Trump close up mid-word, looking strange

Far more riding on Trump’s nuclear deal decision than Iran’s fate

Oil prices hit their highest levels in 3½ years overnight as traders responded to the prospect of US President Donald Trump announcing he will tear up the Iran nuclear deal and reinstate sanctions.

With Brent crude above $US76 a barrel and America’s domestic benchmark, West Texas Intermediate, above $US70 a barrel – both breaching levels last seen in late 2014 when the oil price was in an OPEC-induced freefall that saw it plunge below $US30 a barrel early in 2015 – the import of the decision on Wednesday morning our time for the US and the rest of the world is significant.

Before former president Barack Obama lifted the sanctions in mid-2015 in exchange for limitations to Iran’s nuclear program, they had hit Iran’s oil sales hard, taking about a million barrels a day out of the market.

Analysts estimate their reimposition by Trump could see anything between 300,000 and 600,000 barrels a day again withdrawn from the market, although Asian economies, and perhaps China in particular, would no doubt see an opportunity to buy cheaper oil given they would probably be unaffected by any new sanctions.

That might not be the case for developed economies, with the sanctions the US administration imposed on some Russian businessmen and companies earlier this year (and since deferred) proving a template. Those sanctions included a ban on US citizens or companies doing business with those Russian individuals and entities or non-Americans who knowingly facilitated transactions with them.

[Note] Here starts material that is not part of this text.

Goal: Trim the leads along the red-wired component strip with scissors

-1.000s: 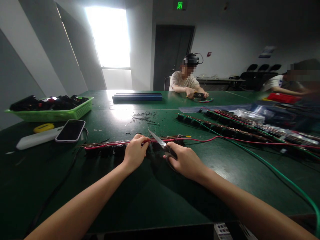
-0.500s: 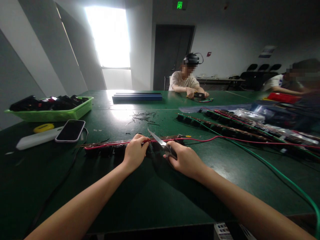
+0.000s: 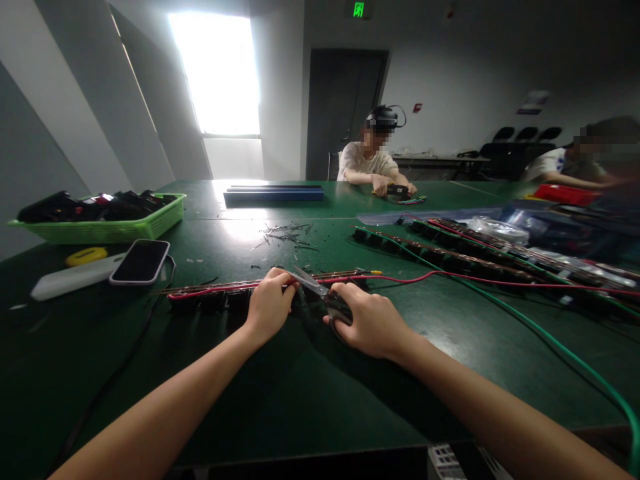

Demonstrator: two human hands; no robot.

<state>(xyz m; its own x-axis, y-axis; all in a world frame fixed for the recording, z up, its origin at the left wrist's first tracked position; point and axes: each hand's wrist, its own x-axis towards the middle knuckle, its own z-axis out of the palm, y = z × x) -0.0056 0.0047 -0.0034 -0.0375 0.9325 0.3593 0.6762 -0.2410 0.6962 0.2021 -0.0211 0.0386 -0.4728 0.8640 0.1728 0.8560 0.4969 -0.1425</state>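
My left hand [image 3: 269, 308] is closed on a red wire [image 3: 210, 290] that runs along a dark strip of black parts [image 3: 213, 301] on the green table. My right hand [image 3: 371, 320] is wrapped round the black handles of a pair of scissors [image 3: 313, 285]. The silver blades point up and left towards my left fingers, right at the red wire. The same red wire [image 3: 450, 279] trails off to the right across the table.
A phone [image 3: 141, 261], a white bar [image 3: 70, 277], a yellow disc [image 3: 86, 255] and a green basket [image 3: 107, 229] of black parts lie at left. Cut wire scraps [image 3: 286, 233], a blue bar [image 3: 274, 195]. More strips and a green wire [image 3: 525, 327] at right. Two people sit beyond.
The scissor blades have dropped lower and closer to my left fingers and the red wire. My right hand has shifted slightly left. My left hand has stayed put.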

A similar set of provisions in relation to Iran would probably stop developed world economies – including those, like France, the UK, Germany and the broader European Union, which (along with China and Russia) signed the 2015 agreement – from doing business with Iran. The Europeans have been lobbying Trump hard, and personally, in recent weeks to try to convince him not to act.

It is conceivable that Trump will try to buy some time to allow his allies to develop a new deal, one acceptable to him, to replace arrangements that he has described as the “worst deal ever negotiated”.

If he doesn’t, however, it will have a material impact on the oil market and an oil price already being inflated by a confluence of influences. The biggest is the continuation of the pact OPEC and some key non-OPEC producers made to reduce their production after the original attempt to stunt the growth of the US onshore oil sector by flooding the market with production back-fired, spectacularly.

The reduction in supply even as global economic growth and demand for oil has strengthened has more than offset what is now record production of about 10 million barrels a day from the US shale producers. Global oil inventories, still bloated a year ago, have been reduced to around their five-year average.

Exacerbating the impact of OPEC’s cuts is the economic and political crisis within Venezuela – which once produced 3 million barrels a day but now produces about 1.5 million barrels, with output still declining – the tensions and risks being generated as a Saudi-led coalition is at war with Iranian-backed rebels in Yemen, and Saudi’s ambition of achieving even higher prices to balance its budget and maximise the value of the state-owned Aramco when it floats the energy giant next year.